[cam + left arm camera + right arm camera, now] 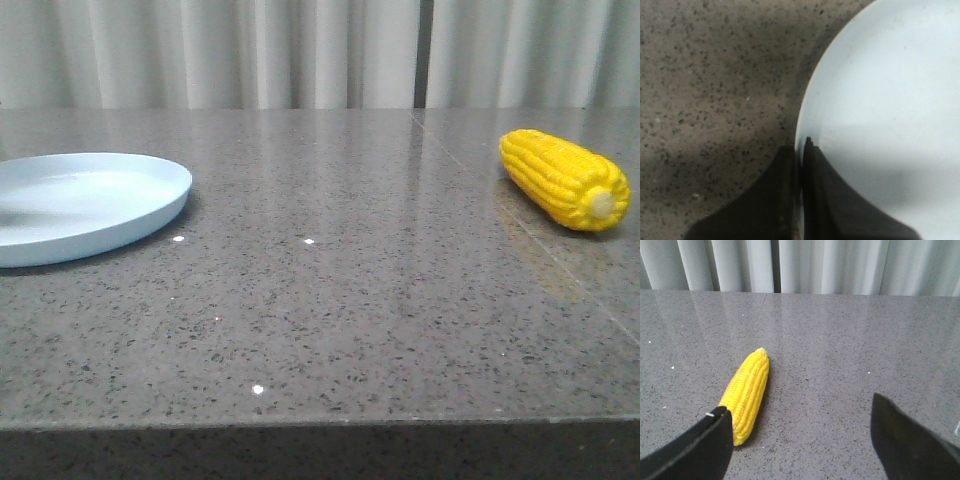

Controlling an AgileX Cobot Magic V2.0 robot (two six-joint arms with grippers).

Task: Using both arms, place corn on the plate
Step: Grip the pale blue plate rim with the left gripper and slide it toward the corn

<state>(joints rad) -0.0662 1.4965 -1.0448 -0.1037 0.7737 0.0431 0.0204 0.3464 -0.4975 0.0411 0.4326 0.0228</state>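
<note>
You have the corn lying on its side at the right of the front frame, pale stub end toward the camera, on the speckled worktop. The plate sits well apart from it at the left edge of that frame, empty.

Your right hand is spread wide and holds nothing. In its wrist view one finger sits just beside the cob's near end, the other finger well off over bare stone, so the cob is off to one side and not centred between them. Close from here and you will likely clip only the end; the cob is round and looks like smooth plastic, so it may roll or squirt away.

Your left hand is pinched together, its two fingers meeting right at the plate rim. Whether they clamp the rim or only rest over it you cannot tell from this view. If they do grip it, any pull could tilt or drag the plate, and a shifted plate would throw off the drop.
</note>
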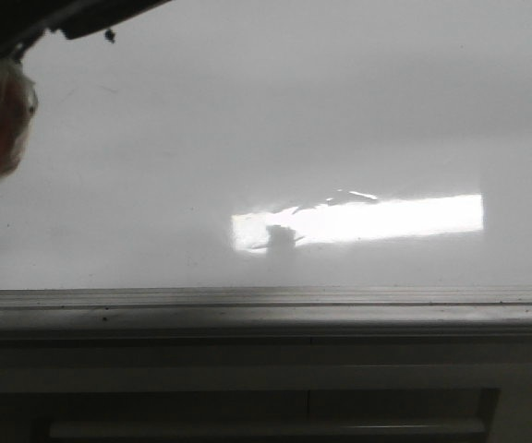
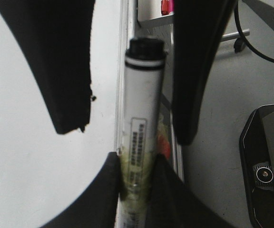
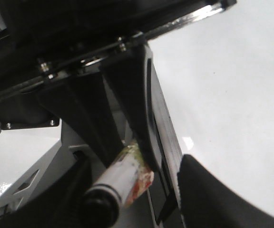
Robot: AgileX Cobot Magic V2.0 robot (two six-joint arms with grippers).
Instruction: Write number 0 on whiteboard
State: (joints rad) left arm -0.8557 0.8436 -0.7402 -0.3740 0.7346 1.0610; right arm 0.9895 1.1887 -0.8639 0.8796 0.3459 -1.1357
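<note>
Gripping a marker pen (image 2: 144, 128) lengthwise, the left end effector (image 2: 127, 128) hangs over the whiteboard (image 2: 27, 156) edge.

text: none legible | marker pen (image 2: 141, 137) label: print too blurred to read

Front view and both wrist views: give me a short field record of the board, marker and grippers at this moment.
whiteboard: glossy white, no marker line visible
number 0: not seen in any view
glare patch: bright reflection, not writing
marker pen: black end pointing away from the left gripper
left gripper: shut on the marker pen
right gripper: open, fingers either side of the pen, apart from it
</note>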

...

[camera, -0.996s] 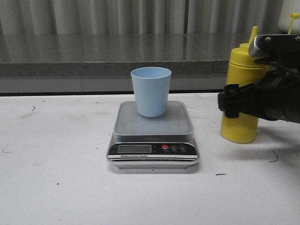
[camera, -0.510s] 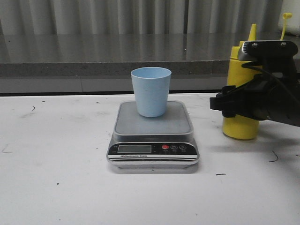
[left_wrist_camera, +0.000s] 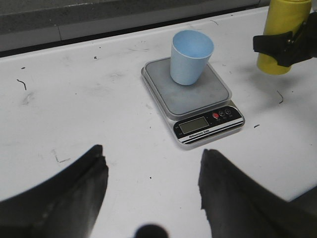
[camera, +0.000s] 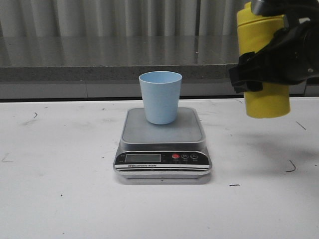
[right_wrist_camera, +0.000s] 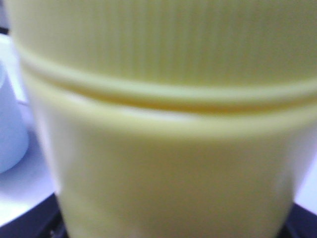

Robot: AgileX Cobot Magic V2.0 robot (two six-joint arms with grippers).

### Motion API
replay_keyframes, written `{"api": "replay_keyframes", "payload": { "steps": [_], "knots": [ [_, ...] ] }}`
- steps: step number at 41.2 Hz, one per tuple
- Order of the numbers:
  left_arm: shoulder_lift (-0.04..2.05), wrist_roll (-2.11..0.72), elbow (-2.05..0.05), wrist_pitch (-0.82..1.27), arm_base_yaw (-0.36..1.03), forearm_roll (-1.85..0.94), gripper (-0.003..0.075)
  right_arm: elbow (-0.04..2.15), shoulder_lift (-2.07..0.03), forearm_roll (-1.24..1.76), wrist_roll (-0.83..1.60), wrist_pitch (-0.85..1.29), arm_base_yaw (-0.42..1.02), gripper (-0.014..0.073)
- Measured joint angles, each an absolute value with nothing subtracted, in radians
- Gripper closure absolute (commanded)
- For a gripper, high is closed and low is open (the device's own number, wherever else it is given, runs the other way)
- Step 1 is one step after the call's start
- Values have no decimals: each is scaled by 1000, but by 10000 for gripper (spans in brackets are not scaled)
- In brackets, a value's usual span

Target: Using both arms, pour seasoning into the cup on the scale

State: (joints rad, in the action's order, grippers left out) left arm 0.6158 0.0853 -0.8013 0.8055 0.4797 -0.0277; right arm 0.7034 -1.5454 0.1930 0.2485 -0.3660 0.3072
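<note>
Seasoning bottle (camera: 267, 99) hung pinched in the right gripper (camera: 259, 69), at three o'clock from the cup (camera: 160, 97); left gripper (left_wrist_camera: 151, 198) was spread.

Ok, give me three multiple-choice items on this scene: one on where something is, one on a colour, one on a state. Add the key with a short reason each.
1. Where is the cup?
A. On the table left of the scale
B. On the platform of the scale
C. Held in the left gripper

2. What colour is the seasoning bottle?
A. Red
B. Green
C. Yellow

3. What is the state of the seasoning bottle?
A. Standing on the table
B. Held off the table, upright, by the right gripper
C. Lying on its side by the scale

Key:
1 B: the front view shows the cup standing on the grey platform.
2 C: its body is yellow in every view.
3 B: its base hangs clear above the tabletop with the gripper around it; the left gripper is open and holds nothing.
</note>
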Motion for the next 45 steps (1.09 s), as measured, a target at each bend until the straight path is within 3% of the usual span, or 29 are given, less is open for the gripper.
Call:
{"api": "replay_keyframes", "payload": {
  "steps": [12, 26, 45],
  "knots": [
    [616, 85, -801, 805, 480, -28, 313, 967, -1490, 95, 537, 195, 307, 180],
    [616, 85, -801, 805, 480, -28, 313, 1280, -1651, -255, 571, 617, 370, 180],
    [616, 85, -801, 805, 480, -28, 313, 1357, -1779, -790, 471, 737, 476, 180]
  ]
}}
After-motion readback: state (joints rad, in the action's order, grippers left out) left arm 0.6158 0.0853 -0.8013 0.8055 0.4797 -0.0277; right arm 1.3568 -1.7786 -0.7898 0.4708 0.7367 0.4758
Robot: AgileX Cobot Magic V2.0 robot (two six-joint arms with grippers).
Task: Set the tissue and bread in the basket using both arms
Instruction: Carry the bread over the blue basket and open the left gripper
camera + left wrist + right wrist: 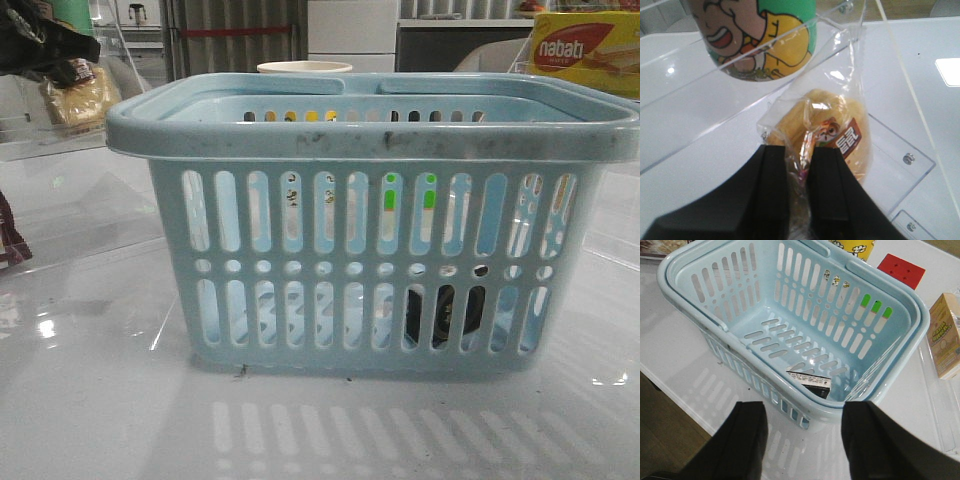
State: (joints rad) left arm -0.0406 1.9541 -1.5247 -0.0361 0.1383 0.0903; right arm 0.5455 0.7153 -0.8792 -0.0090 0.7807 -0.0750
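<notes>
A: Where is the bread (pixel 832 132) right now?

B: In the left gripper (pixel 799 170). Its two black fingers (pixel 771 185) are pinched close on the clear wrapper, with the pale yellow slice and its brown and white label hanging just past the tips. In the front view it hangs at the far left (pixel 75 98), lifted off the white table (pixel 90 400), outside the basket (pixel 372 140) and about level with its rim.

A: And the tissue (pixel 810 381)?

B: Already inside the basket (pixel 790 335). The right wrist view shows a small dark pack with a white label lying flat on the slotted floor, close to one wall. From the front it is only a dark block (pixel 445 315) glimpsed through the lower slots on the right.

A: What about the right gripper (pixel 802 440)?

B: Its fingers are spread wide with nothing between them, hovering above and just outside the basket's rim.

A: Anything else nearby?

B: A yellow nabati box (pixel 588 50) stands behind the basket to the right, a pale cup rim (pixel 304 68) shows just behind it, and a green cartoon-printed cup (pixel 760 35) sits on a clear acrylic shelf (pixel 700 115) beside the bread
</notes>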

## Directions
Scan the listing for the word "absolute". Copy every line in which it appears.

## Solution to this task
- Measured joint angles, each an absolute value with nothing subtracted, in radians
- Gripper closure absolute (commanded)

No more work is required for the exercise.